What the exercise asks —
Gather each line in the entries that includes the string "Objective".

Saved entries
<<<<
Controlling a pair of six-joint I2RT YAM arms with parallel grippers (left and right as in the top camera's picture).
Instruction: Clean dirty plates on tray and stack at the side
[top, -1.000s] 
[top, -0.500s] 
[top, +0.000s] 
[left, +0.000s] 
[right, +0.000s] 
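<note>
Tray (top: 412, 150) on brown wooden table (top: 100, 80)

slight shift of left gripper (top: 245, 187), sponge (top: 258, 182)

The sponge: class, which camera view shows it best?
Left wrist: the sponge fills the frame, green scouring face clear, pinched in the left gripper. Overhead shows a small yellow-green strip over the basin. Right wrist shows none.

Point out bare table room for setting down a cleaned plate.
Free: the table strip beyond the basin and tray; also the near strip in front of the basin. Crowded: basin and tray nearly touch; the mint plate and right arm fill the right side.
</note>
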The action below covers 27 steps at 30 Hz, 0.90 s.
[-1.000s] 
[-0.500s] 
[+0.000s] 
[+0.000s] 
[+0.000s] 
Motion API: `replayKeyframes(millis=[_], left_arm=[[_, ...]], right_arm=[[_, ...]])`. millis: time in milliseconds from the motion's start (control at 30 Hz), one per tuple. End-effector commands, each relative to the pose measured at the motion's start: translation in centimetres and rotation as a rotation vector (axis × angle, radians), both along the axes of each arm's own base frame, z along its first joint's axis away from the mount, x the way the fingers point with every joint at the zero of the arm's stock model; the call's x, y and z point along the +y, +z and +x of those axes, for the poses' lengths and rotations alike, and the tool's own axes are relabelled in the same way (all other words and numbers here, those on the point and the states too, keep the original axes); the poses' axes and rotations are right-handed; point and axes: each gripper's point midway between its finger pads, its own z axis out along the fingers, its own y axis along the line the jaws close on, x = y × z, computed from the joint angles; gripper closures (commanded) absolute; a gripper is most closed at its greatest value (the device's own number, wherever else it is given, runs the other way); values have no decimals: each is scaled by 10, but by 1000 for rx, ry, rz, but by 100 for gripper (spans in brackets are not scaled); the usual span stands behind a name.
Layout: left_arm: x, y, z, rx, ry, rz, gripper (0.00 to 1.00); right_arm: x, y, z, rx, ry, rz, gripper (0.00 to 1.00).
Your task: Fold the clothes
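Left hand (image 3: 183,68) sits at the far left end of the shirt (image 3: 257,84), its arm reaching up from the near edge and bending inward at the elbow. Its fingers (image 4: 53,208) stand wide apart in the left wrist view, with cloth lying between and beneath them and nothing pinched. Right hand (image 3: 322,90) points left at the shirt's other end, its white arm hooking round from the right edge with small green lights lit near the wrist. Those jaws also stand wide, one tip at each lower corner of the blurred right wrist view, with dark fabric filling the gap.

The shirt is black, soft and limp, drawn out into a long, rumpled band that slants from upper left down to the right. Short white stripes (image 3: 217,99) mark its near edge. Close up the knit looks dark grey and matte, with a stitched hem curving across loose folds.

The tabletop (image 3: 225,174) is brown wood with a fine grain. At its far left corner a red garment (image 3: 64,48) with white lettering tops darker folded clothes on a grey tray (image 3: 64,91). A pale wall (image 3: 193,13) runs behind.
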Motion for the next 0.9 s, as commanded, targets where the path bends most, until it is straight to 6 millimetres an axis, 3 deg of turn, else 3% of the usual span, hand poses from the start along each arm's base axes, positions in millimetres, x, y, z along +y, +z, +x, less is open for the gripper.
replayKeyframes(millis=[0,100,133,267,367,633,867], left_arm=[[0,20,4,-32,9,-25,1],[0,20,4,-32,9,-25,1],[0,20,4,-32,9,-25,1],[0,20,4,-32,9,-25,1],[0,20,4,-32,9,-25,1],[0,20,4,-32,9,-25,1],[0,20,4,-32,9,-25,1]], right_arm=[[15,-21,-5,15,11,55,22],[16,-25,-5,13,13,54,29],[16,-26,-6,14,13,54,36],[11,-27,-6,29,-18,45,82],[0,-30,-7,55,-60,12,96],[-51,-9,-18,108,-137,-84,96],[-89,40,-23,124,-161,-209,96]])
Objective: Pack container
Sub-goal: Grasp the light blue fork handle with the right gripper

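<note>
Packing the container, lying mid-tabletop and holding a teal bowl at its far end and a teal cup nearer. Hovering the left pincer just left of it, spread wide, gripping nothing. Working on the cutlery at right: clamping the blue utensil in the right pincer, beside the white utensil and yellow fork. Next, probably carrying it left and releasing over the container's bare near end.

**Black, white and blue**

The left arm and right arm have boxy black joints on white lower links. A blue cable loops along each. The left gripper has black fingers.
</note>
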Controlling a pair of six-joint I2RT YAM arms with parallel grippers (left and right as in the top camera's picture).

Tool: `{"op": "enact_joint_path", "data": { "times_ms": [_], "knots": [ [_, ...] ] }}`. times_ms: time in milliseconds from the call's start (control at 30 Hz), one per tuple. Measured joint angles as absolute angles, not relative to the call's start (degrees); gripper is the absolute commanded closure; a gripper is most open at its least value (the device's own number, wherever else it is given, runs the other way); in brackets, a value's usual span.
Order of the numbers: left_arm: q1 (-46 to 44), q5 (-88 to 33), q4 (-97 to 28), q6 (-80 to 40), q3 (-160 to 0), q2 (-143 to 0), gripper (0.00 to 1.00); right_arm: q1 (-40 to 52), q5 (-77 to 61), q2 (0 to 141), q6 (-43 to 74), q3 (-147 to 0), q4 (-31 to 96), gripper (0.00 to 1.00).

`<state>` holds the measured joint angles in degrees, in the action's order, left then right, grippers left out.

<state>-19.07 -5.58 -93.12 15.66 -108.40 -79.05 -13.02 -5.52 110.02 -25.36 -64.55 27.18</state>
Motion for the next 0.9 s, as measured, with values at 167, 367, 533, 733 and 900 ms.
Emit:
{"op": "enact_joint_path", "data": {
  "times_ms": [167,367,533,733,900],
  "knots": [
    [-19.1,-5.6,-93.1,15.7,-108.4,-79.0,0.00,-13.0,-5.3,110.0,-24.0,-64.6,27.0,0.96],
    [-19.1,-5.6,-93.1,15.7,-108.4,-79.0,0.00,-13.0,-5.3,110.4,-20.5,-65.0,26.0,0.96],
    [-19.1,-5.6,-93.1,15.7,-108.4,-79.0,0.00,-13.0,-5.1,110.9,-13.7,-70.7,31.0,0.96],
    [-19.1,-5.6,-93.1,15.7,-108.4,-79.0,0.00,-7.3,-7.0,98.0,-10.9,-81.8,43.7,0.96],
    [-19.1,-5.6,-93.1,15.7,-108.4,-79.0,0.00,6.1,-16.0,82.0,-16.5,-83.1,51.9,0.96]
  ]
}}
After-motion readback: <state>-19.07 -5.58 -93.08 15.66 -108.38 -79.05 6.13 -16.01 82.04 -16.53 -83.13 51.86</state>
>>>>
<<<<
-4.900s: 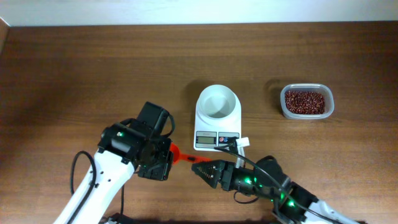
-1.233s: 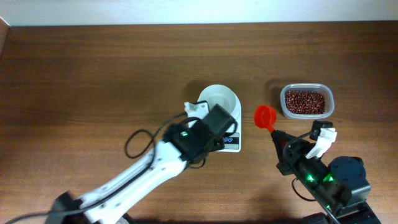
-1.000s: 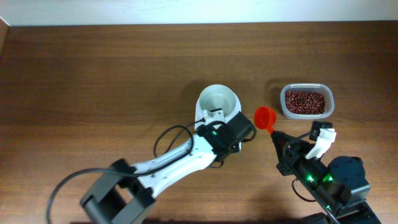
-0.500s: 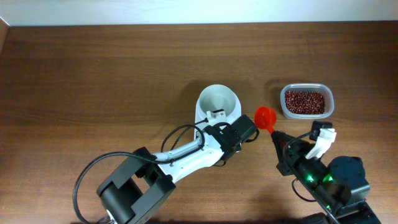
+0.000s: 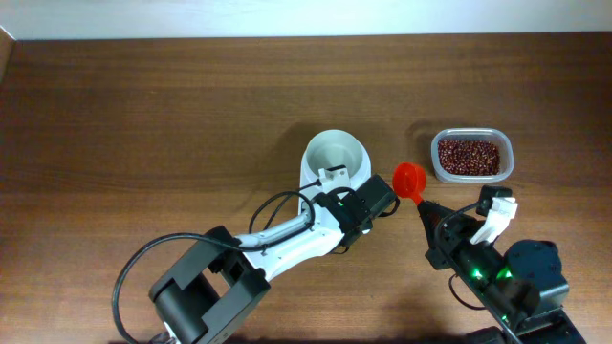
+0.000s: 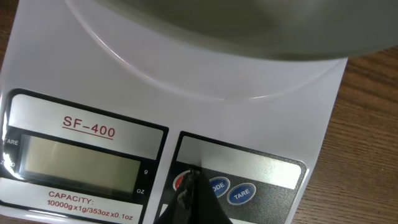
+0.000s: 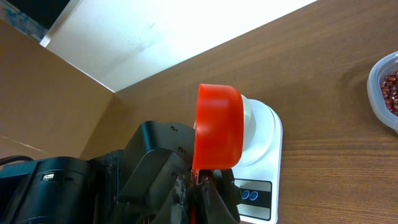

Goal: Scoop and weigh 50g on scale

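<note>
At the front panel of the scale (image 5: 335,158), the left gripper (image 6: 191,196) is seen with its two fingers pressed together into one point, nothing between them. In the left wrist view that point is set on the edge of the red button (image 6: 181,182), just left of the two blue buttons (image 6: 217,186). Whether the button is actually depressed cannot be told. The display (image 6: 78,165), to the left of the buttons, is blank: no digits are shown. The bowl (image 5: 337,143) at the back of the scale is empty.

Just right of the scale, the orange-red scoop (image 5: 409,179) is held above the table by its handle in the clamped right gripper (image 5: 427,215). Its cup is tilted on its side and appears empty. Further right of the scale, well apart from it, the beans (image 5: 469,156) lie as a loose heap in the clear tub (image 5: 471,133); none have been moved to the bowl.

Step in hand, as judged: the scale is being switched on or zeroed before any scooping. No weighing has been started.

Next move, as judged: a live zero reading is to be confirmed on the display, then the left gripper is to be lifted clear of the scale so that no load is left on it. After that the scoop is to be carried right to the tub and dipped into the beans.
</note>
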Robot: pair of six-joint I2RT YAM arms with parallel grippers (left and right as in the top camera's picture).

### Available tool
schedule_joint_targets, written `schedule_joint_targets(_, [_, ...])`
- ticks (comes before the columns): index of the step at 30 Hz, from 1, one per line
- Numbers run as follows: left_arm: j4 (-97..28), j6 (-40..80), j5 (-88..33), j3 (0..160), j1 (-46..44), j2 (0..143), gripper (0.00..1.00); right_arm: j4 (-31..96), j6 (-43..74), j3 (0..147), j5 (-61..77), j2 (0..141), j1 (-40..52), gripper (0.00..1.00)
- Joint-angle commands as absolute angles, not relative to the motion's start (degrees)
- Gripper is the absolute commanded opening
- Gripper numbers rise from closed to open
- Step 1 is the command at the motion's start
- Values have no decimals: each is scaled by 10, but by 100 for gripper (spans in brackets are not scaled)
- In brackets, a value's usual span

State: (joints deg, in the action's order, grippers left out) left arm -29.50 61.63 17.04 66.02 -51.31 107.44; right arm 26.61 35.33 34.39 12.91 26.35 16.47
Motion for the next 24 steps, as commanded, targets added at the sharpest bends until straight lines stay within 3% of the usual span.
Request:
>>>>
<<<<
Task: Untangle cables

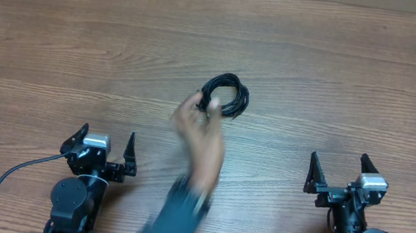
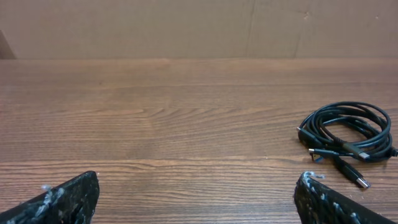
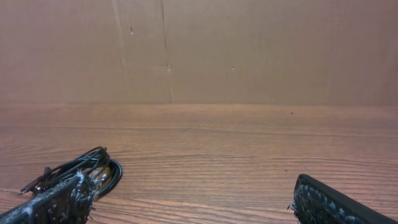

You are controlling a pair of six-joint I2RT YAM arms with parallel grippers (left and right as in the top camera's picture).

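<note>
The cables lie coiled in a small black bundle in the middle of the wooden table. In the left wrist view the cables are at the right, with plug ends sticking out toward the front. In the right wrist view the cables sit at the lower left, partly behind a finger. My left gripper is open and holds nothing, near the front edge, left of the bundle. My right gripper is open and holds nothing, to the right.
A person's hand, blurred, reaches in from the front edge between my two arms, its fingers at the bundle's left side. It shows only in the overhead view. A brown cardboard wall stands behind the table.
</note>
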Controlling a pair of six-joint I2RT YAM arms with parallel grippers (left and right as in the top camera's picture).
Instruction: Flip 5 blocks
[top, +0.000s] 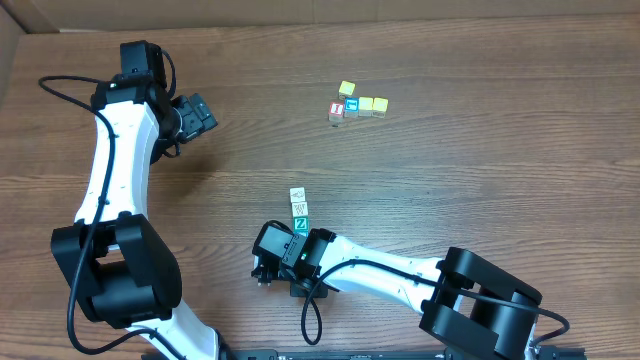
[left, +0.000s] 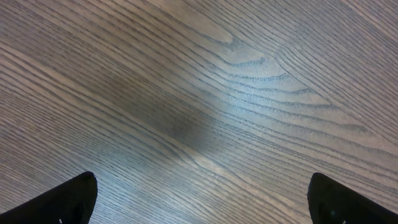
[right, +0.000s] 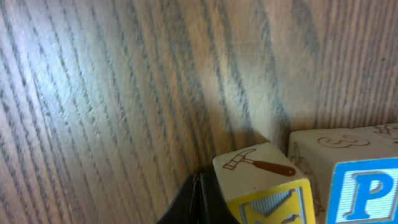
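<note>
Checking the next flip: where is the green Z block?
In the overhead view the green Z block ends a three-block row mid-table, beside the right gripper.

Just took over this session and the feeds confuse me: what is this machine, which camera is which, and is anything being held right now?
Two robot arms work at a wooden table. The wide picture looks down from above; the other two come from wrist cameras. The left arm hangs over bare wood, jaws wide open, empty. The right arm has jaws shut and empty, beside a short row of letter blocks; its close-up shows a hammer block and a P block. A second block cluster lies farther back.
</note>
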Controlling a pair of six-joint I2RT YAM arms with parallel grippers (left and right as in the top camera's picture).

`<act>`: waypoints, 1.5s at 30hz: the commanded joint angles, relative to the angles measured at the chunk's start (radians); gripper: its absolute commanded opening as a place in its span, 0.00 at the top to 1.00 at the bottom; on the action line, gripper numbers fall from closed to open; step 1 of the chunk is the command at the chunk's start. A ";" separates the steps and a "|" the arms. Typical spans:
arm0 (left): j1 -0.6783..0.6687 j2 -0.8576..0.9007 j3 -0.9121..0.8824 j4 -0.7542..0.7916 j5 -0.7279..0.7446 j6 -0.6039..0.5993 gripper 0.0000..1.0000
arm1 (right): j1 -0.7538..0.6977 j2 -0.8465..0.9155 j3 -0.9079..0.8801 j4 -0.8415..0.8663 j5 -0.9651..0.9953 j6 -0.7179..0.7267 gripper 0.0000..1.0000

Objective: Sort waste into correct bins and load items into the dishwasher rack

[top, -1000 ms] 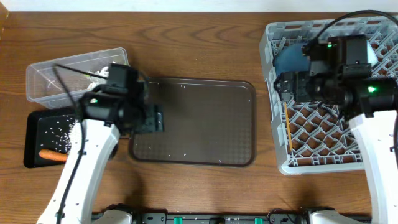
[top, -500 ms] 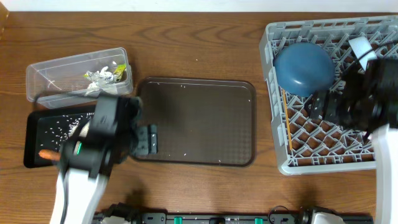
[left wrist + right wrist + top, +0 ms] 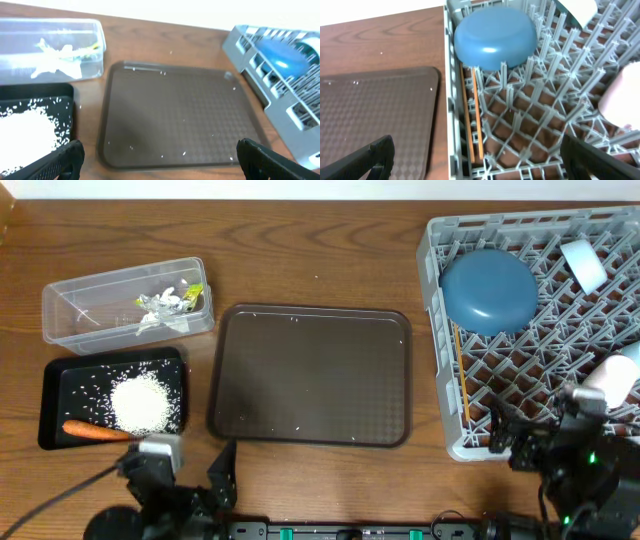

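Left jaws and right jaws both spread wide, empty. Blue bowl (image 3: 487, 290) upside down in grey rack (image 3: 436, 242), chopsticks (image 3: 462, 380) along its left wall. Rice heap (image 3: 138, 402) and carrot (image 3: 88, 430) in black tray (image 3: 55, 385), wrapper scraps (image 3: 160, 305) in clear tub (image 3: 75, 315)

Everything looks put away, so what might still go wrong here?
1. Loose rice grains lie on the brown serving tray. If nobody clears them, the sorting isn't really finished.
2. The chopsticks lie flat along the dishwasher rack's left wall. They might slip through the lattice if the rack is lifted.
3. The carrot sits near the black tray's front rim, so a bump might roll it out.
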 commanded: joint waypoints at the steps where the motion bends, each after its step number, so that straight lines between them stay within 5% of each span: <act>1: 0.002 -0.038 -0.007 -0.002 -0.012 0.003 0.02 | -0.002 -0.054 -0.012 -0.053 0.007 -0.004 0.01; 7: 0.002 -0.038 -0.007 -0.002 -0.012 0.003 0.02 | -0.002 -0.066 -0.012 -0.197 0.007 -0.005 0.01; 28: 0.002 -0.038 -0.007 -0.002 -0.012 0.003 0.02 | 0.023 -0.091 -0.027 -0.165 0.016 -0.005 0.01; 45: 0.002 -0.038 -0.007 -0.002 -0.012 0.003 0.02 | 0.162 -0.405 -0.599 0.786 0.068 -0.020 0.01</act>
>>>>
Answer to the problem —
Objective: Pack container
Objective: Sort waste into correct bins and load items into the dishwasher rack

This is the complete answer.